If you’re a gym enthusiast or someone who loves fitness, then you must have heard about creatine. It has become a popular supplement over the years, and for good reasons too.
But what exactly is creatine?
Creatine is a naturally occurring amino acid produced in your body that provides energy to your muscles during intense physical activities. When you take supplements containing creatine, it helps increase the level of this nutrient to give you an extra boost during workouts.
So now that we know what creatine is let’s dive into some information on how to find the best one for you!
Benefits of Creatine
Before we go any further with choosing the best type of creatine supplement for you, let’s examine some benefits:
Increased Muscle Growth
Creatines will help to increase muscle growth by providing more energy within cells which leads to bigger gains in strength and muscle mass.
Enhanced Exercise Performance
When taken before exercise, supplements improve performance decreasing fatigue during high-intensity exercises like weightlifting.
Reduced Fatigue/Recovery Time
Reduced levels of discomfort after heavy resistance training results from using these sources as they allow rapid recovery due to improvement in muscular adaptation processes.
Types of Creatine Supplements
There are many types available which can sometimes make it hard trying figuring out which works best. Below are 5 different types generally sold:
1) Pure Creatin Monohydrate
4) Ethyl Ester.
This list isn’t exhaustive – there are also liquid forms and mixes done with other stimulants but those aren’t quite important (or effective). Each has their upsides which we’ll go through below:
Pure Creatin MonoHydrate
It’s considered by most the overall best option. It has fewer types of additives and the highest rate of absorption by the body which positively impacts results.
– low cost
– no side-effects
This type is regarded higher than pure creatine due to its pH level being acid neutral – in this way, it aims to bypass any digestive distress related to acidity associated with creatines that aren’t Kre Alkalyn-based.
– Cost more due to branding
– No significant difference even at efficient dosages between it and simpler sources
Micronized Creatin Monohydrate
The same as plain monohydrates except the powder goes through another processing stage which breaks down into smaller particle sizes so that they’re absorbed quicker.
It’s a newer one but works efficiently too however there hasn’t been enough research on it yet.
1) Improved solubility in water
2) Absorbs faster than others
1) Might cause stomach discomfort if allowance intake amounts are surpassed
Commonly known for its delivery mechanism via lipids (fats), making them better bioavailable. However reduced studies were available after discovering other awesome means of creating pre-workouts supplements.
Upside: 1) Increased muscle mass formation per given amount taken i.e less portion=greater benefits
Hydrochloric analysis enters our line-up here taking second place behind micronized versions regarding quick absorbance rates in circulation without having loading phases required more traditional counterparts will typically need.
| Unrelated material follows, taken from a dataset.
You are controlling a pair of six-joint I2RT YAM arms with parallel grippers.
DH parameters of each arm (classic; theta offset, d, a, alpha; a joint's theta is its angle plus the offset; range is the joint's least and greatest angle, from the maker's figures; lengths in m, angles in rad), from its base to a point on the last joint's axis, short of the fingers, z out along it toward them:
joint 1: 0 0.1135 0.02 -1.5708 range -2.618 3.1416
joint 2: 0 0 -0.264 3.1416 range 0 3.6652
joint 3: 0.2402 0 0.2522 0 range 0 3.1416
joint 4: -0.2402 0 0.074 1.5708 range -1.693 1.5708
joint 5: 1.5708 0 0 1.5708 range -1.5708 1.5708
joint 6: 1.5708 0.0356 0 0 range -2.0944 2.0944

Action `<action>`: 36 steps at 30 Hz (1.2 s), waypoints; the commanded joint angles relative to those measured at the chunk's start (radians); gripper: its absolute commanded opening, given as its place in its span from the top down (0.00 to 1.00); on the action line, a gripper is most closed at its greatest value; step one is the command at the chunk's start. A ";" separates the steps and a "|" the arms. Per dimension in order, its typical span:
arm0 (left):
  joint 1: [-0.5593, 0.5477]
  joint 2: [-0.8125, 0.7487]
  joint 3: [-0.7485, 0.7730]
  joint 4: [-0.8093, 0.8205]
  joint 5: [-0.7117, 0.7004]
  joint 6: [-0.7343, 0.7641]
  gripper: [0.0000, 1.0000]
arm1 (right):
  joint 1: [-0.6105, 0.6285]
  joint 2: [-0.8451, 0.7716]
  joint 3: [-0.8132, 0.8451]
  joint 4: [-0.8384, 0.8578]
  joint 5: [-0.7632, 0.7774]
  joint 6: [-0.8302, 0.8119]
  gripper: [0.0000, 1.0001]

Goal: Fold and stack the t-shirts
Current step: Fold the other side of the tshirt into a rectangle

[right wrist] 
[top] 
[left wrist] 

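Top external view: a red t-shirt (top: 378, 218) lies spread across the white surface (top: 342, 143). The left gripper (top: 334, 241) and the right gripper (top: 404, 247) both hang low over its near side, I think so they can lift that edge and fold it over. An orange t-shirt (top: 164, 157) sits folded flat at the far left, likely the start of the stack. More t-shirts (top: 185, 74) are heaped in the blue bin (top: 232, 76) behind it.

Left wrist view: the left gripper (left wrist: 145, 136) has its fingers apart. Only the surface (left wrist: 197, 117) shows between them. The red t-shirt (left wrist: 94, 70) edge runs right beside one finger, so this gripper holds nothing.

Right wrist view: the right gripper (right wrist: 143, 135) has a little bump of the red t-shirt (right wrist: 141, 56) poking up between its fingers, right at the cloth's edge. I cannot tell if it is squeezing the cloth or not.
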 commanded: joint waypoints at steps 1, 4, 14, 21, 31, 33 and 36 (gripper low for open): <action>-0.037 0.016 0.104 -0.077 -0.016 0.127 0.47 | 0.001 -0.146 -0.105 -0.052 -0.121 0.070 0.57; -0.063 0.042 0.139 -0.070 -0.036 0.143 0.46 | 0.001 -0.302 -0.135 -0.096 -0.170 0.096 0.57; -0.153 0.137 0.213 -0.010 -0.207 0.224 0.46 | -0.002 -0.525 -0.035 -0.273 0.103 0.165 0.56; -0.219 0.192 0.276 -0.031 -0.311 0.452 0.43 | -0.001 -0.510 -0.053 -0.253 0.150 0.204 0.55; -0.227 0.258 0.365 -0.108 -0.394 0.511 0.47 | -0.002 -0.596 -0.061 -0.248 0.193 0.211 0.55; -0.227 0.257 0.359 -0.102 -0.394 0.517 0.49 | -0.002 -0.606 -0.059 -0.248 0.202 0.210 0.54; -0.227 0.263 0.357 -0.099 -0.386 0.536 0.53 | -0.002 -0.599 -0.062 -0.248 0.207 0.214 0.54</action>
Which One is Best for You?
Honestly, it depends on your goals, what your budget looks like, and whether or not you’re willing do go through trial-and-error until you get exactly what works well for you. But hopefully some options were provided above to help narrow it all down.
There isn’t a one-size-fits-all answer regarding creatine supplements’ effectiveness, digestion route preference and dosages (even though most pre-workouts heavily rely on using it).
If you’re looking for the best bang for your buck, Pure Creatin Monohydrate is still the overall winner in terms of performance/price ratio followed by Kre Alkalyn and micronized versions.
How to Take Creatine Supplements
When beginning with these supplement programs, there’s usually an initial loading period during which users will take more substantial doses of the product than usual.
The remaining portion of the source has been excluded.